> WHAT YOU ARE ASKED TO DO
Reproduce, exactly and in full, only the lines below from the one containing "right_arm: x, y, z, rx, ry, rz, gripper" through the one containing "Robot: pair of".

> THE DATA
◇ ◇ ◇ ◇ ◇

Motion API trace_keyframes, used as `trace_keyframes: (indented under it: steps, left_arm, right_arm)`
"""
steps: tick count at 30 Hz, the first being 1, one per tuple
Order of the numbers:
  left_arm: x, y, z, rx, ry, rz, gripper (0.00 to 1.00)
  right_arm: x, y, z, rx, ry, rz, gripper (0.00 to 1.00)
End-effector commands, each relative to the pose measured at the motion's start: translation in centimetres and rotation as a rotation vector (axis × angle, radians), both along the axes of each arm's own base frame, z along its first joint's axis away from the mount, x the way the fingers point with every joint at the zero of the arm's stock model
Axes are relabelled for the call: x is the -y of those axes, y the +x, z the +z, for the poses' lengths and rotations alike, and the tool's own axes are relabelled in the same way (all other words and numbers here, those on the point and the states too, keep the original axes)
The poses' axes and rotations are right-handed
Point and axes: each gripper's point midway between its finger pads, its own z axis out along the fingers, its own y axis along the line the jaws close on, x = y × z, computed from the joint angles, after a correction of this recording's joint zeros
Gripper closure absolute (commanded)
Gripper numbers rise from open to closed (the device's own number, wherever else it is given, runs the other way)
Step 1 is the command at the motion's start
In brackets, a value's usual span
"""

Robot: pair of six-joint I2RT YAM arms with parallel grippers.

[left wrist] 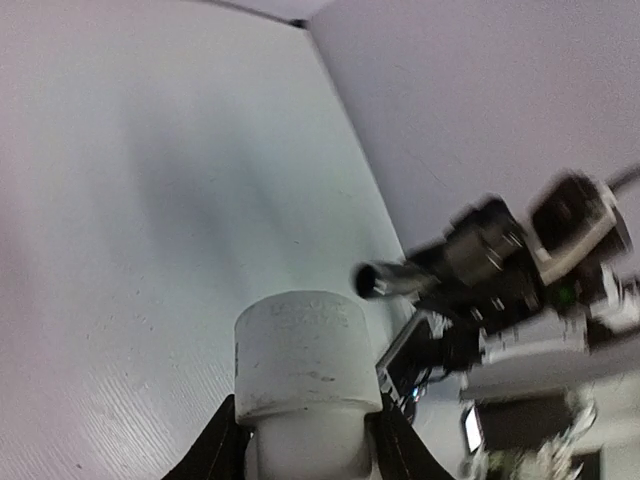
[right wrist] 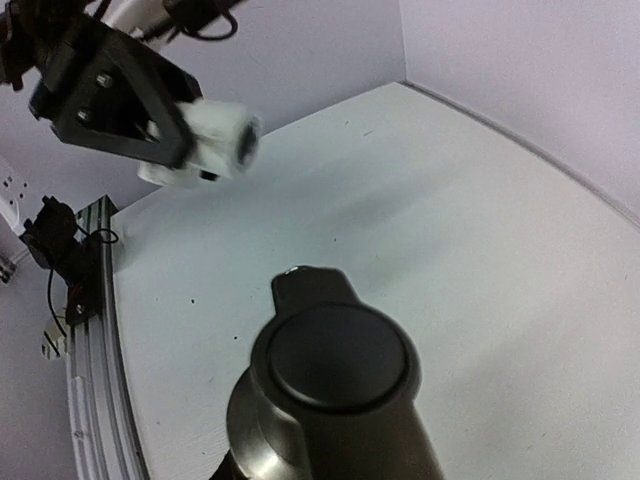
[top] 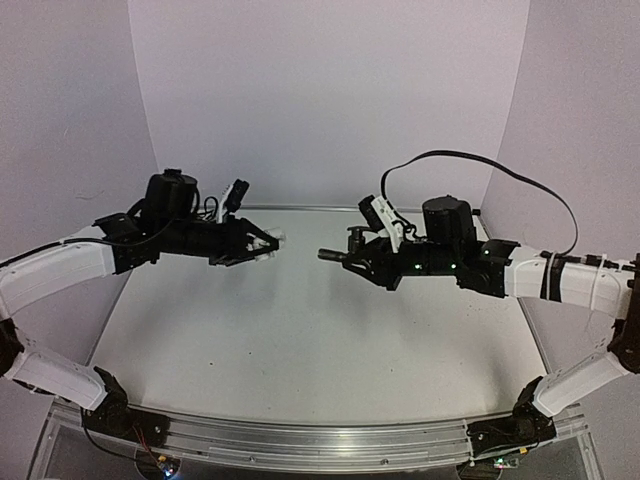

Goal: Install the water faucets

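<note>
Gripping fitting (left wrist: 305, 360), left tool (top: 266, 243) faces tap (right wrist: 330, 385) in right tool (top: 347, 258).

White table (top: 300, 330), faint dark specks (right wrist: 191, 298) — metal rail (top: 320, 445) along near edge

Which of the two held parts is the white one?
The white fitting, clamped in the left gripper. The right gripper holds the dark grey tap instead.
</note>
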Motion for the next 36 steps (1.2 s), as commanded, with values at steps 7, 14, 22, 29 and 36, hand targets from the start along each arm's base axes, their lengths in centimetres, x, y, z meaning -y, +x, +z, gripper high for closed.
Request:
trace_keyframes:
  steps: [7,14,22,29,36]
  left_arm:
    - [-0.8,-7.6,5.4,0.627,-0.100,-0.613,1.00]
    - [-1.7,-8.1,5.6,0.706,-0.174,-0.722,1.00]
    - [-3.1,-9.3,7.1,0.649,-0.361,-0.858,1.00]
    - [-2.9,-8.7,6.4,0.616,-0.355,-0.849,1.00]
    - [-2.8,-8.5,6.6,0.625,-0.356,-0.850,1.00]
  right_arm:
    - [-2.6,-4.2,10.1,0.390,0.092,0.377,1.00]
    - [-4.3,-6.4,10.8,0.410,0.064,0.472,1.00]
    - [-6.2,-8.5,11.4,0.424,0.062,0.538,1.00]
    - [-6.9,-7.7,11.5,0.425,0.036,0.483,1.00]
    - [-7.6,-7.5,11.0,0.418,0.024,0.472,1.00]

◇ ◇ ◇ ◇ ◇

> REPLY TO THE TASK
  right_arm: x, y, z, rx, ry, rz, gripper (0.00 to 1.00)
End-effector commands, each relative to the pose measured at the motion's start: translation in centimetres and rotation as a rotation vector (axis × angle, radians), both along the axes of each arm's own base frame, z along its first joint's axis away from the mount, x the way the fingers point with every joint at the zero of the arm's stock model
Axes are relabelled for the call: x is the -y of those axes, y the +x, z the +z, for the poses' lengths and rotations alike, and the tool's own axes are relabelled in the same way (all other words and numbers here, those on the point and the states too, keep the original axes)
The poses' axes and rotations are right-handed
Point and axes: each gripper's point midway between its finger pads, its own z axis out along the fingers, its own y axis along the line the jaws close on, x = y × z, computed from the joint angles, after a correction of this recording's joint zeros
Gripper closure absolute (commanded)
Gripper numbers rise from open to closed (the device's own number, wherever else it is given, runs the other way)
Step 1 is the command at the motion's start
In brackets, a value's usual span
"""

Robot: pair of six-joint I2RT YAM arms with parallel grippers.

The output for this exercise is now complete.